Kelly replaced Chief Master Sgt. Cameron B. Kirksey, who retired from AFRC’s top enlisted position in March. She previously served as command chief for the 349th Air Mobility Wing at Travis Air Force Base, California.

As the oldest of three children, Kelly came from extremely humble beginnings in Guatemala. The family’s home had no electricity or running water, and she was no stranger to dirt floors and wearing the same clothes for days at a time.

Kelly’s mother desperately wanted to move to the United States where she could make a fresh start, but she couldn’t afford to let anyone else in her family find out or they would try to stop her. So she locked her three children in a room and fled to America.

“I was only 5 at the time,” Kelly said. “She left us some eggs and water. I didn’t know how to cook eggs, but I had seen the adults do it enough times to figure it out.”

Kelly and her two siblings stayed in the room for five days before their grandmother came to check on the family. But she did not find anybody.

Kelly said she yelled, “Grandma, we’re in here,” but her grandmother didn’t hear her. “She left without finding us, and I lost all hope. The reality hit me that we could all die together in that room.”

Another two days passed before the grandmother returned with multiple relatives and discovered the three children.

Kelly lived with her grandmother until she was 12 years old. At that time, a massive earthquake struck the area where they lived, making international news. Kelly’s mother, who had gotten married and had another daughter in America, saw the devastation on television and decided to return to Guatemala to check on her family.
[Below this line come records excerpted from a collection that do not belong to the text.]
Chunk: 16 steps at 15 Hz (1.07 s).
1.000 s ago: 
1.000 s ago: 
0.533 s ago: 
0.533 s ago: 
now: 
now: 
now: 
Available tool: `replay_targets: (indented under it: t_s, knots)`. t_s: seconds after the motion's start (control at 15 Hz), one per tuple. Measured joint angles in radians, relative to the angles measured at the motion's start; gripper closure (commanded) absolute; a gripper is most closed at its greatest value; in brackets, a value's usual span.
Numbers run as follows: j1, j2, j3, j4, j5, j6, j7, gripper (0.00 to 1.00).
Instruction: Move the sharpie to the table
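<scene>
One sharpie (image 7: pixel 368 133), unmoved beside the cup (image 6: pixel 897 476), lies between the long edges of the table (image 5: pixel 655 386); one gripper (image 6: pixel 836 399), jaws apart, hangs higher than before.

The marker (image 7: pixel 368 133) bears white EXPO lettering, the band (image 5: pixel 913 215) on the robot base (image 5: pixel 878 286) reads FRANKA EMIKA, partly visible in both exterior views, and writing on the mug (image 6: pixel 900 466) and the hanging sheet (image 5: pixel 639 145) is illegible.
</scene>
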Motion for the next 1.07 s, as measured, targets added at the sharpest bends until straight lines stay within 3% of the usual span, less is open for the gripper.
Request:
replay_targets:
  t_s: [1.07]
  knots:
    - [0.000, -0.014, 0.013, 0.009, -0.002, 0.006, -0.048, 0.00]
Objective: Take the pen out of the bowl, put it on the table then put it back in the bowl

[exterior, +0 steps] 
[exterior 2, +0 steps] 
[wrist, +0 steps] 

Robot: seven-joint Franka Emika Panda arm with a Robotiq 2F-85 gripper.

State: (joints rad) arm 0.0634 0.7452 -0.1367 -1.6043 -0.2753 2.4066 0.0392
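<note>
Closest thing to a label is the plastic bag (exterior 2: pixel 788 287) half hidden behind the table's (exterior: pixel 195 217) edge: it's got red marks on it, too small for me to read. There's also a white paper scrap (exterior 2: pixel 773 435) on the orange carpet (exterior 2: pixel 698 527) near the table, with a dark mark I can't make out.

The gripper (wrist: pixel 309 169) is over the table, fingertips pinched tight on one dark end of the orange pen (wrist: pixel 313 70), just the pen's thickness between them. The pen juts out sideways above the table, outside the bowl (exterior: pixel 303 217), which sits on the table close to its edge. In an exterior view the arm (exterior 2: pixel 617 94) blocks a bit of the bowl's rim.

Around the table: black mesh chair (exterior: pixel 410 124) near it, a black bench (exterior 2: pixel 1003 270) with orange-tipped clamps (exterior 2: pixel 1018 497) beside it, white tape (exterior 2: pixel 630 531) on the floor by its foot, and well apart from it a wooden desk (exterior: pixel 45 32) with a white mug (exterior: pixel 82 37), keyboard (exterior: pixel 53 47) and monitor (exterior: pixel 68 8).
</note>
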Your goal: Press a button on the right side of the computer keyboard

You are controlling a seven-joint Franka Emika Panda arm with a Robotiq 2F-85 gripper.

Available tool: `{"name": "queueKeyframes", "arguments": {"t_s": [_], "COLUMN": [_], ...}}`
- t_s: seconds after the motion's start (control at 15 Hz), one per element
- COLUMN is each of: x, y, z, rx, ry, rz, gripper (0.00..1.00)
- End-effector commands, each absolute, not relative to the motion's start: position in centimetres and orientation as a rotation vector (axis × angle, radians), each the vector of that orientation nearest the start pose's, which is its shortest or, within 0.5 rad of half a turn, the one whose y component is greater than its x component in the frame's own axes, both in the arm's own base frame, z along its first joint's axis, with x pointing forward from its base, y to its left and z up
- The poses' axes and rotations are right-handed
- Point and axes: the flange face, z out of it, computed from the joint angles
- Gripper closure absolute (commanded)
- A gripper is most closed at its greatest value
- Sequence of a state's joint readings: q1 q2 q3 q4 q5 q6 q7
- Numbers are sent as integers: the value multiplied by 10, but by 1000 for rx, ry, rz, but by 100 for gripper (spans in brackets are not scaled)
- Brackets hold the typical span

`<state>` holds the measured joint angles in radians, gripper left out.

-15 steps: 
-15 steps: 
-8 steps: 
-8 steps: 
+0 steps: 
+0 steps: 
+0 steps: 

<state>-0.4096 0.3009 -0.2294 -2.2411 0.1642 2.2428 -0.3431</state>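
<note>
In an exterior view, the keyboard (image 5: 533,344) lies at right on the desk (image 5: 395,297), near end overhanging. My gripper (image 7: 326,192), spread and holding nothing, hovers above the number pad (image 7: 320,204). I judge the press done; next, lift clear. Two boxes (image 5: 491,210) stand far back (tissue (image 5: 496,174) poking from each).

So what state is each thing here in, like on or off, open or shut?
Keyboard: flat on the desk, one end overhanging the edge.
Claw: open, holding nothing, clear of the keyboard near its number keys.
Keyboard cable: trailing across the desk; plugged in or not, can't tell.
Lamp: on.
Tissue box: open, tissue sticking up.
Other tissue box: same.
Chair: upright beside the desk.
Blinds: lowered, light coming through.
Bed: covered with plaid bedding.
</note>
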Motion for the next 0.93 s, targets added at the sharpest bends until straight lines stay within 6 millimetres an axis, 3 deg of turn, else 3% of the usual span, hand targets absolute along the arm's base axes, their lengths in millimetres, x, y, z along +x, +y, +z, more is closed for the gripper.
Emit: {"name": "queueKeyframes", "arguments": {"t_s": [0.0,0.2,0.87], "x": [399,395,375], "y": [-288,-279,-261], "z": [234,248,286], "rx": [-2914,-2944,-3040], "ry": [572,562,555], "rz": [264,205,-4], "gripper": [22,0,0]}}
“My mother saw the conditions we were living in and decided she would take us back to America with her,” Kelly said. “Her husband had no idea she even had kids.”

After a stint in Compton, California, they wound up in Las Vegas.

“Life at home was very dysfunctional,” Kelly said. “I had to start working the fields and cleaning hotel rooms at 13 to help out with the family. In 10th grade, I dropped out (of school) to work full time.”

After moving in with a family she met through work, Kelly went back to school, doubling up on night courses so she could graduate on time.

“Thank God for good teachers and friends who didn’t force me to go to school but pointed out to me that there was a better road to take with education,” Kelly said. “I had other options in life.”

The chief said she had a long-time desire to join the military and looked into joining the Marine Corps. However, when it came time to enlist, she realized the Air Force — more specifically, the Air Force Reserve — was right for her.

“I was a weird Airman,” Kelly said. “I was excited to do every detail I was assigned and always gave 100 percent. I always had a great attitude, and that helped my leadership see the potential in me.”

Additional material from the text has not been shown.